Figure 4. PC61 α-CD25 antibody administration does not alter influenza A virus-induced BAL cellularity, antigen-specific CD8⁺ T cell numbers, CD4⁺Foxp3^- T cell numbers, NK cell activation, IFN-γ levels, immunopathology and pulmonary viral load. alter influenza A virus-induced weight loss of influenza A-virus induced mortality.
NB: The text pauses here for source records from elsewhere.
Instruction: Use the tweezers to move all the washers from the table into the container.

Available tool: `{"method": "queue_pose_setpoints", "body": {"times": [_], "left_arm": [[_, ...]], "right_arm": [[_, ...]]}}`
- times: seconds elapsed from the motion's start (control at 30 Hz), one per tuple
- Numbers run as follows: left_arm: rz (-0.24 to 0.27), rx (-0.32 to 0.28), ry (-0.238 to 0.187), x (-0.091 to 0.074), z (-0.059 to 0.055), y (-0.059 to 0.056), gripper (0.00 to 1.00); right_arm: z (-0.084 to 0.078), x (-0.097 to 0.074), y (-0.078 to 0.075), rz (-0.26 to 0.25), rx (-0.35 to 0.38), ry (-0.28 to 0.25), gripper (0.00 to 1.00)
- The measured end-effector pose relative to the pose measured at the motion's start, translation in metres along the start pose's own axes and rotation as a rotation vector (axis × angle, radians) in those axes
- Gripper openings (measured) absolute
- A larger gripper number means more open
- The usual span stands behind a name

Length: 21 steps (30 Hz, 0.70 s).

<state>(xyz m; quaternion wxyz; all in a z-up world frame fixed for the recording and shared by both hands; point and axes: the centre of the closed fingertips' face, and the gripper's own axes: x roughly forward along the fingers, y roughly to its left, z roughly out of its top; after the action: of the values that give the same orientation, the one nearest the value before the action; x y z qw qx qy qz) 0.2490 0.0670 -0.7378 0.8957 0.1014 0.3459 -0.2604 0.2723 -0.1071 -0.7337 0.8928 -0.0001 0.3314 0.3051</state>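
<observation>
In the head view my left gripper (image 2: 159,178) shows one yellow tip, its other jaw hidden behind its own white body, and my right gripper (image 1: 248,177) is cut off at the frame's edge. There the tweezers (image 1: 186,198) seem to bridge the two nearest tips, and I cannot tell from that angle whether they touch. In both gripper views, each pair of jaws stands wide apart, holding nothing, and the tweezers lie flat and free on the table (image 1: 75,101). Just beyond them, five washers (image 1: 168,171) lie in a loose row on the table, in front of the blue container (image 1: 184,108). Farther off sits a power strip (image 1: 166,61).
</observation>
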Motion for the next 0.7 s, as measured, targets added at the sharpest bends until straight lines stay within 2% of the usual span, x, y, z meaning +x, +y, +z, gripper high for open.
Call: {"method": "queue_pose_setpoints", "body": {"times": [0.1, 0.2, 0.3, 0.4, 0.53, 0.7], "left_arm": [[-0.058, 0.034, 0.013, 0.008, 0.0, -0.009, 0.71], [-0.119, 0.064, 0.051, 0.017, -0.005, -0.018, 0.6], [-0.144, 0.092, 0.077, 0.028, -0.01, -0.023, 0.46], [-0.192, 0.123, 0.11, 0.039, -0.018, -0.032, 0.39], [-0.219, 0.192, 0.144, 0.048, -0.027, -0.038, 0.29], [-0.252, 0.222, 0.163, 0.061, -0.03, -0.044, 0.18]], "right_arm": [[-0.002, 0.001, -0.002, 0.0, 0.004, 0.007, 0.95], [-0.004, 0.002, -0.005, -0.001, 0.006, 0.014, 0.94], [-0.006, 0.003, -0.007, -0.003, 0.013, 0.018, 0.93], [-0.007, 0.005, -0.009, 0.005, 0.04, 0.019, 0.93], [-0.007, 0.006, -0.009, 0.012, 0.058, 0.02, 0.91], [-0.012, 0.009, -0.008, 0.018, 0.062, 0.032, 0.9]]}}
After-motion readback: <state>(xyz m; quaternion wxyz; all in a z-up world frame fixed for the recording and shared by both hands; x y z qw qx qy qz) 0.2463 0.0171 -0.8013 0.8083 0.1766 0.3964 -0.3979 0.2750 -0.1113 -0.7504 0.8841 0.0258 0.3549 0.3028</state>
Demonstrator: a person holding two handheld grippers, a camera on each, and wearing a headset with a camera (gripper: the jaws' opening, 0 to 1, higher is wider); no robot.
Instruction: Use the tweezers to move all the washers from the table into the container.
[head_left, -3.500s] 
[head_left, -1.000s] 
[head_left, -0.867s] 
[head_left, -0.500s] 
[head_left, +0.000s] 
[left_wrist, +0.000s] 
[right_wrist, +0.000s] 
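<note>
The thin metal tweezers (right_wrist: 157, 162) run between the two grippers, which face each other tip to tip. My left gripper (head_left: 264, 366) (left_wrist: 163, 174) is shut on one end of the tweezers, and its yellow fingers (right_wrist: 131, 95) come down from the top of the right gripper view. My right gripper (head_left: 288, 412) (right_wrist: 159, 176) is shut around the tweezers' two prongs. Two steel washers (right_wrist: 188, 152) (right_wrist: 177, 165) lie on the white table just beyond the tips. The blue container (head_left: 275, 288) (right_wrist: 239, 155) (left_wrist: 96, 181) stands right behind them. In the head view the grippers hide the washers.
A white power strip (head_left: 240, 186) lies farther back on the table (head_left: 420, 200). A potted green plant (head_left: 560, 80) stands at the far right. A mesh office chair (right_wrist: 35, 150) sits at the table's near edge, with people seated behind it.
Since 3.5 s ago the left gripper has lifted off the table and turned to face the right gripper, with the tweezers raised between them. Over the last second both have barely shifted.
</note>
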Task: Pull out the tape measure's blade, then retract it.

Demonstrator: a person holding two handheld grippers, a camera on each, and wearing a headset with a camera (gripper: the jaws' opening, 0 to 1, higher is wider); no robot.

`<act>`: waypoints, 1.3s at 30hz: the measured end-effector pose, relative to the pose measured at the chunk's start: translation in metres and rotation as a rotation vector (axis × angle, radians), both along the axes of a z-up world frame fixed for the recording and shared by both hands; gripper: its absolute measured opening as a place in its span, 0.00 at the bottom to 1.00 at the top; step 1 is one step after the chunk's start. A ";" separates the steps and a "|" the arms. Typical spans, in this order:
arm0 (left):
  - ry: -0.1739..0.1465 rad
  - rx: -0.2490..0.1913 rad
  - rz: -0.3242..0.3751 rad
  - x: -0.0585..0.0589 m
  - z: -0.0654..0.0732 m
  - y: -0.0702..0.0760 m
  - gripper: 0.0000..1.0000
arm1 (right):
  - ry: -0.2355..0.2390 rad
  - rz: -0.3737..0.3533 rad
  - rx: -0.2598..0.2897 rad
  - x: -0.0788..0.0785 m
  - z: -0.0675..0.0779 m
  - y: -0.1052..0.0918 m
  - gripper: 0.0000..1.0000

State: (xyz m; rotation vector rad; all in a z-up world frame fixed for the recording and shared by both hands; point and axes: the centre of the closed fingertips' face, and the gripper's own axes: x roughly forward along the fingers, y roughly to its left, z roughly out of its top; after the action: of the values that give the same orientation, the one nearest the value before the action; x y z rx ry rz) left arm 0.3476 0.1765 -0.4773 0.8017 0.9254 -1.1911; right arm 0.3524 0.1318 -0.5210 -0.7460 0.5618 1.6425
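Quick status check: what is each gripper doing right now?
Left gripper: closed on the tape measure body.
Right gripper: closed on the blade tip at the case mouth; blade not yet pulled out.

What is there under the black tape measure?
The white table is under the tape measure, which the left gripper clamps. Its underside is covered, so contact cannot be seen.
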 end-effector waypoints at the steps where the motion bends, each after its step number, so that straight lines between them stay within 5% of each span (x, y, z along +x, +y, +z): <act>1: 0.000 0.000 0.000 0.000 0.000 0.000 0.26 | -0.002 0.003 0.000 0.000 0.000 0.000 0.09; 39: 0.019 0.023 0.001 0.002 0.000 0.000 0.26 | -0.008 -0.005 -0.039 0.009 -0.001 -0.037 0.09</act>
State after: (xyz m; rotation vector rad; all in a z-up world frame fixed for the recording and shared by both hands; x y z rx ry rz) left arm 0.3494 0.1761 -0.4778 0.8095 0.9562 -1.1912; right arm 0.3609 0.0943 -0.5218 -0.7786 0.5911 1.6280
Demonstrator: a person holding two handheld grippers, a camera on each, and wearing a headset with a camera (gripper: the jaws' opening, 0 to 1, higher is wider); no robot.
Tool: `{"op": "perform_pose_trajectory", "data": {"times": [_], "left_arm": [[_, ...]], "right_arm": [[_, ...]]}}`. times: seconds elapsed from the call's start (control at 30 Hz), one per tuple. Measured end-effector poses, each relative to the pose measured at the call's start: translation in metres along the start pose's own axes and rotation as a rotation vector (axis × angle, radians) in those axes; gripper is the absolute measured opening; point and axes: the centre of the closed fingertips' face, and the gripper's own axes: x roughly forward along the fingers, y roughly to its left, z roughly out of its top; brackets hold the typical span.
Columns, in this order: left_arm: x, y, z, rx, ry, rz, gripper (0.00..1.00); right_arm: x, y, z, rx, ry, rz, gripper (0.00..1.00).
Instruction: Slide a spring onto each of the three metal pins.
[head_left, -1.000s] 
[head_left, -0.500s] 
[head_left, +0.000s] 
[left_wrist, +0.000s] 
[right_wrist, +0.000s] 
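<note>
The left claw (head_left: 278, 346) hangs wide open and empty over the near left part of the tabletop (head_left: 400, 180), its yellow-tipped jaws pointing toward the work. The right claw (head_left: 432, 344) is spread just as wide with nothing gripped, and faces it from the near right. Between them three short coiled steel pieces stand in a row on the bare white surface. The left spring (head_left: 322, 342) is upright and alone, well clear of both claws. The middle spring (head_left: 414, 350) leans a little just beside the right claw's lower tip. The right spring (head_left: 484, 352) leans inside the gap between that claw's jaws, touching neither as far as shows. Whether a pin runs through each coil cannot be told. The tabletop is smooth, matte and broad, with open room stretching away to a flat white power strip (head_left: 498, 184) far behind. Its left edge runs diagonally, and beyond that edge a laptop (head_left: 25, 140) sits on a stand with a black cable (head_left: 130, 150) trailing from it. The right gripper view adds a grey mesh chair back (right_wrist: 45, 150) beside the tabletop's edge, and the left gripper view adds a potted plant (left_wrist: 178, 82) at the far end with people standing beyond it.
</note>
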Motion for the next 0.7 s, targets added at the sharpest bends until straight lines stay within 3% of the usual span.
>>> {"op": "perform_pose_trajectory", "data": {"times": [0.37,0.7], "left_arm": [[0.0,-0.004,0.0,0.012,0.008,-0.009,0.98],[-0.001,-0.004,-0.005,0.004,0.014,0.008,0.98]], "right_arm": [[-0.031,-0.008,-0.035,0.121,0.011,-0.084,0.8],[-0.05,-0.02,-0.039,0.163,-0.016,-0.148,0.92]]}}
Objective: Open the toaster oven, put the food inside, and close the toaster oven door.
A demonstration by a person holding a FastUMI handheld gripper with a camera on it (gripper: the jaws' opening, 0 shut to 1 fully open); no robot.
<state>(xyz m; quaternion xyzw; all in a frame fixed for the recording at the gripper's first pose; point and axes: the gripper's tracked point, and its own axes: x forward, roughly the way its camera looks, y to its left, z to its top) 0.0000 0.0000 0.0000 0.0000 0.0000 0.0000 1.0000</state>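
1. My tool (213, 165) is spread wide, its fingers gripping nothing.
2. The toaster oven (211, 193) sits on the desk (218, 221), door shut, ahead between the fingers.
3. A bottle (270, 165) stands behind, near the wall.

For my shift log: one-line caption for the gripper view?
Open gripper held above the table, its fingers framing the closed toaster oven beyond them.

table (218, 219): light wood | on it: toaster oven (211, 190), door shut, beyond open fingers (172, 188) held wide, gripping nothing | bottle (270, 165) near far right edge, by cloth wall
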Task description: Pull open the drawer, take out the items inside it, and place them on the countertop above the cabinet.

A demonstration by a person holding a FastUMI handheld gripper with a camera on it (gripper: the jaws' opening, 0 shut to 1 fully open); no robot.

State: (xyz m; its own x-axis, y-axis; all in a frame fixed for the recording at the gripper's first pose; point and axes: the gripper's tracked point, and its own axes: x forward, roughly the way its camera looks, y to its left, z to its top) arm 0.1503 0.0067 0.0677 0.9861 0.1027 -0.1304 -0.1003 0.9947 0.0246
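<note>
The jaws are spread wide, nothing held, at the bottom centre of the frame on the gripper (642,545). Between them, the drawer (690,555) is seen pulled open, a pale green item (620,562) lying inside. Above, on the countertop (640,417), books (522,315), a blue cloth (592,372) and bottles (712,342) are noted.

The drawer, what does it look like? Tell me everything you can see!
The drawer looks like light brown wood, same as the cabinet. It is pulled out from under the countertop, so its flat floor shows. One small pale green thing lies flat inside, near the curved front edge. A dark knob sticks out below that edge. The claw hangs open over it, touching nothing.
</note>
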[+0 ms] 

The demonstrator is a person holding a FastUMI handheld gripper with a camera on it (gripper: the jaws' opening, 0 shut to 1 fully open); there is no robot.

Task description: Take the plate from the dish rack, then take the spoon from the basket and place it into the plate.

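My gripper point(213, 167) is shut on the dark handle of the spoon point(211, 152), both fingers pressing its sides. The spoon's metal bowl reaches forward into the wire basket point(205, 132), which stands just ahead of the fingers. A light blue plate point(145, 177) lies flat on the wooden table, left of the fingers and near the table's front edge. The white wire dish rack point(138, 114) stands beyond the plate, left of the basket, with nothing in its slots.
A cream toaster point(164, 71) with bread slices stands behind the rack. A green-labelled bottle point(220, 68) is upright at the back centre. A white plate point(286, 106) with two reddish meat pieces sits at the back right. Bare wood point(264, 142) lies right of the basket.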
Mice were inoculated with influenza A/PR8/34 and administered PBS or 400 µg of PC61 antibody i.v. at days -2 and 4 post-inoculation. (A) BAL cellularity as determined by flow cytometry at day 7 (A) or day 12 (B) post-inoculation in mice administered PBS or PC61 α-CD25 antibody. Antigen-specific CD8⁺ T cell numbers in lung (C) or mLN (D) at days 7 and 12 post-inoculation in mice administered PBS or PC61 antibody. (E) Percentage of CD4⁺Foxp3^- T cells expressing CD25 and (F) total CD4⁺Foxp3^- T cell numbers at days 7 and 12 post-inoculation in mice treated with PBS or PC61 antibody. (G) Percentage NK cells expressing activation marker CD107α at day 2 post-inoculation in mice administered 400 µg of PC61 antibody i.v. at days -2 post-inoculation. (H) IFN-γ levels in BAL fluid at days 7 and 12 post-inoculation in mice administered PBS or 400 µg of PC61 antibody i.v. at days -2 and 4 post-inoculation. (I) BAL albumin at days 7 and 12 post-inoculation in mice administered PBS or 400 µg of PC61 antibody. (J) Pulmonary viral titre at day 7 post-inoculation in mice administered PBS or PC61 antibody. Data represents mean ± S.E.M, n = 5–7 for all.